“We know COVID-19 did not cure cancer, COVID-19 did not cure heart disease, so that means that there are a lot of people who have been afraid to get routine health care either for existing conditions or for … as-yet-undiagnosed conditions,” he said. “It’s critical for people to get their annual physical exam, to get gynecologic checkups, to get mammograms, and colonoscopies, and particularly flu shots during cold and flu season.”
“We have seen what a world without vaccines looks like,” he said. “It looks like this pandemic that we’re experiencing, and it would be even more devastating if we saw a recurrence of vaccine-preventable illnesses because people are avoiding health care out of fear.”
Some of that has already happened. A report from the Centers for Disease Control and Prevention last week showed a drop in vaccinations among children age 2 or younger in Michigan during the pandemic compared to similar periods in the past few years.
“The observed declines in vaccination coverage might leave young children and communities vulnerable to vaccine-preventable diseases such as measles,” the authors wrote. “If measles vaccination coverage of 90%–95% (the level needed to establish herd immunity) is not achieved, measles outbreaks can occur.”
At the same time, it can be difficult to talk to patients about coming back for routine appointments. In an editorial in JAMA: Internal Medicine, a medical journal, David Asch, a professor of medicine and health policy at the University of Pennsylvania, wrote that “the biggest challenge in helping patients feel safe is doing so in a way that is not itself scary.”
“Hospitals should pay attention to how they may be perceived to ensure that they do not inadvertently scare away the patients who need them,” Asch wrote.
Fishman at Penn Medicine agreed.
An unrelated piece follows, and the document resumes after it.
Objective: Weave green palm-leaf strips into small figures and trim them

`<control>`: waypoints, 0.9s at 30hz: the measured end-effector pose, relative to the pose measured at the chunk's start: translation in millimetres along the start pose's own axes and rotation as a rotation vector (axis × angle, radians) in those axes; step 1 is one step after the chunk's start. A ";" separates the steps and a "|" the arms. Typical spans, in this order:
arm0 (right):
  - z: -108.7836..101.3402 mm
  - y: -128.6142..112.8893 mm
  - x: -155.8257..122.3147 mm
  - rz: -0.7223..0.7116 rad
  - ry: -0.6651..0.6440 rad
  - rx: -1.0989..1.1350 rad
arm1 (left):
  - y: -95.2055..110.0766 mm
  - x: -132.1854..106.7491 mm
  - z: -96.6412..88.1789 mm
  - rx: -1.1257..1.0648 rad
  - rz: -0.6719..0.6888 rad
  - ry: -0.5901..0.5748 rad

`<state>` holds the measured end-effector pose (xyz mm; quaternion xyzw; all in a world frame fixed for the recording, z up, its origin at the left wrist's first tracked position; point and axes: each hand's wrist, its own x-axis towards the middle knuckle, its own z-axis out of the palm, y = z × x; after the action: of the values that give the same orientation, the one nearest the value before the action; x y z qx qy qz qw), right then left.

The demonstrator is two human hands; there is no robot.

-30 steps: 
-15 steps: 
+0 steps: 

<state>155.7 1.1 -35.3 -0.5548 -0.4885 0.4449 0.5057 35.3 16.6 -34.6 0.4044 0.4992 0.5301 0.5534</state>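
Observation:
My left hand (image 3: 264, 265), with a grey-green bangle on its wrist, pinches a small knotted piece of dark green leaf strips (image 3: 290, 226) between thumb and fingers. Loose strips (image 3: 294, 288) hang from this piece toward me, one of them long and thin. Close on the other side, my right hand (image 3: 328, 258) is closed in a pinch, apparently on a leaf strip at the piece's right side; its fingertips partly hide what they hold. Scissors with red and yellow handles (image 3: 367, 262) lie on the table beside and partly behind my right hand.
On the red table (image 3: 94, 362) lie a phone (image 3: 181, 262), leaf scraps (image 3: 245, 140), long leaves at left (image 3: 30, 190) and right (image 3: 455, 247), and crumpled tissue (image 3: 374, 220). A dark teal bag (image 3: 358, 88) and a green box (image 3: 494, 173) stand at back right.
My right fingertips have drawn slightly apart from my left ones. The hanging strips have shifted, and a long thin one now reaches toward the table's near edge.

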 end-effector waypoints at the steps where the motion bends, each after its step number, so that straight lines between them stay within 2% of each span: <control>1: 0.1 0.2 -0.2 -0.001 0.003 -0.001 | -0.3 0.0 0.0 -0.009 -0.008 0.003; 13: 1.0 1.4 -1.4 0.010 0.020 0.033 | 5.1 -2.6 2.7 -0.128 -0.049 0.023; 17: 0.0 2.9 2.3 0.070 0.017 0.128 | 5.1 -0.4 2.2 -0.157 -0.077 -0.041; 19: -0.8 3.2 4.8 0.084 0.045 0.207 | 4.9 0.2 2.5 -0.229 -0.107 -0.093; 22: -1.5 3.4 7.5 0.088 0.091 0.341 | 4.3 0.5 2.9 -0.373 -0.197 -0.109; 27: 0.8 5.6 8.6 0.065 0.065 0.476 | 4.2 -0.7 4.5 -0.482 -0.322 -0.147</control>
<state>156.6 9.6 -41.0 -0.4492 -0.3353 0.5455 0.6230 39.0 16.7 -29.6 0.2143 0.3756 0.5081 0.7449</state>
He said he now frequently tells patients who ask that going to the grocery store is riskier than a routine visit to a doctor’s office.
“People are anxious when they’re visiting physicians or other health care providers; the anxiety is going to be ever more increased by the changes that COVID-19 are mandating now,” he said. “I always try to think about how a patient would feel, how my mother would feel if they saw someone walking in the room with a mask and a face shield on, because that’s not what you normally experience.”
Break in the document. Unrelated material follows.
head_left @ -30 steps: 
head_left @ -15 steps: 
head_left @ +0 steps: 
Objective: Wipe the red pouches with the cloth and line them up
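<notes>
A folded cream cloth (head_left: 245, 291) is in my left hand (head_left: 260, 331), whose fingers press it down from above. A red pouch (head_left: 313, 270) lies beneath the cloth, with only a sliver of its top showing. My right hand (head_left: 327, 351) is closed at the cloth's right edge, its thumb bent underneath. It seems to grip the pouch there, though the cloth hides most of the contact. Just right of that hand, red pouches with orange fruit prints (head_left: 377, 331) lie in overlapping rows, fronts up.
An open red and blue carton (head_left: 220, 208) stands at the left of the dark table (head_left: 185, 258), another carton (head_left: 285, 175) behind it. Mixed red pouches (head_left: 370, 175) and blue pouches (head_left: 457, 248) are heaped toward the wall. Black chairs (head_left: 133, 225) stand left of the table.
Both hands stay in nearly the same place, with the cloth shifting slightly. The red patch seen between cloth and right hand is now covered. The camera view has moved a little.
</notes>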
Fishman has, indeed, talked to his mother, who has a chronic illness, about whether she should go to her routine follow-up visits after being hospitalized at the beginning of the pandemic. He said she goes to those appointments, but he does the grocery shopping for her.
There are some procedures that might be done virtually or just postponed. Jeffrey Jahre, an infectious disease specialist at St. Luke’s University Health Network in Bethlehem and senior vice president of medical and academic affairs, said physical therapists at St. Luke’s have been seeing a lot more patients virtually.
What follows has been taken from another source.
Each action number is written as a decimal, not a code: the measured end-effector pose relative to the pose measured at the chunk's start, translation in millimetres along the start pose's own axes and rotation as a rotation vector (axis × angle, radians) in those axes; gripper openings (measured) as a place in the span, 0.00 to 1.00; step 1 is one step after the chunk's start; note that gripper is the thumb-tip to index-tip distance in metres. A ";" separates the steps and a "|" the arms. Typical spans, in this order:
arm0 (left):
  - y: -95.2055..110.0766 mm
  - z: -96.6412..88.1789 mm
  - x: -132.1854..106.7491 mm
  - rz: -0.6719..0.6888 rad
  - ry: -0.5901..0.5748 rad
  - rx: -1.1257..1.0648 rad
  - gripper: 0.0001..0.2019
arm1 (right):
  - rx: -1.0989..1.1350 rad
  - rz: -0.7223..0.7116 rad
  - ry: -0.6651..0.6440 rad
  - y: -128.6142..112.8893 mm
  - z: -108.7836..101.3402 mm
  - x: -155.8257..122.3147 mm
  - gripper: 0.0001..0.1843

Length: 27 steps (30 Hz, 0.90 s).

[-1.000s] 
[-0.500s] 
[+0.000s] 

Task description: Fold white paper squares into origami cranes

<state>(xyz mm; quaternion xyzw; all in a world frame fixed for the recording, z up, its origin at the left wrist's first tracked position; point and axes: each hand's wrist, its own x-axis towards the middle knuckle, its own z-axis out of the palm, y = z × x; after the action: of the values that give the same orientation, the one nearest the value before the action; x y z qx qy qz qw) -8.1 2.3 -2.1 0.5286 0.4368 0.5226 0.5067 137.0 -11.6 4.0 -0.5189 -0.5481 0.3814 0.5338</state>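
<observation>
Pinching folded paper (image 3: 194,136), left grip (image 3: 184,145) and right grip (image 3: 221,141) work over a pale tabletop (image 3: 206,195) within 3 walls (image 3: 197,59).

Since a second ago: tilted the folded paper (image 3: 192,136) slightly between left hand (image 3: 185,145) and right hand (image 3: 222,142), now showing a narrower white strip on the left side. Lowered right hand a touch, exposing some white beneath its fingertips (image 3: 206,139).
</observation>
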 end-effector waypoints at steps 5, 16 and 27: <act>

The American Physical Therapy Association put out general guidelines for their members this month, suggesting virtual visits for patients at risk of getting severely ill from a COVID-19 infection, who are concerned about an inpatient visit, or if the alternative to a virtual visit is no care at all.
Dentists are open, but they are not doing any cosmetic procedures right now, like veneers, a procedure that involves using a shell to correct stained or chipped teeth, said David Tecosky, a dentist in Philadelphia.
He said he has to catch up with a backlog of two and half months worth of appointments, but is seeing his patients for all other procedures, including checkups and certainly emergency procedures like treating infections, or cracked teeth that could lead to pain and problems with eating. He said he would recommend patients call their dentists, because preventative care is much better than treatment.
Also, a dentist might see 10 patients a day before the pandemic, but Tecosky said that cannot happen now with the various social distancing measures, and the need to change gowns and other personal protective equipment between patients. For example, he said he is now wearing hairnets, which he wasn’t doing before the pandemic.
He added his practice also has new measures to protect staff and patients, such as plastic screens at the front desk, distance between people in the waiting room, and curtains in the operating area. The CDC has more detailed guidance for how dentists should be operating.
Tecosky said that his whole team has been answering phones, including himself, and patients have not been reluctant to come back for appointments.
“Even though dentistry is not known to be a place that people flock to go to because they love to, we are finding that patients are not canceling appointments or not saying, ‘oh I don’t want to come in or wait six months’ or ‘I’m going to wait till this all passes.’”
However, he said he expects lasting changes to how dentists practice. For one thing, masks that used to cost $10 now cost $30. He had to furlough almost his entire team of 6-7 because they could provide only urgent care at the start of the pandemic. They are all back now, but are only getting around 20 percent of the money coming in compared to pre-pandemic levels, far below the amount needed to cover overhead costs. He said dentists will keep trying to figure out ways to get people the care they need, but it could mean dentists have to charge more in the future.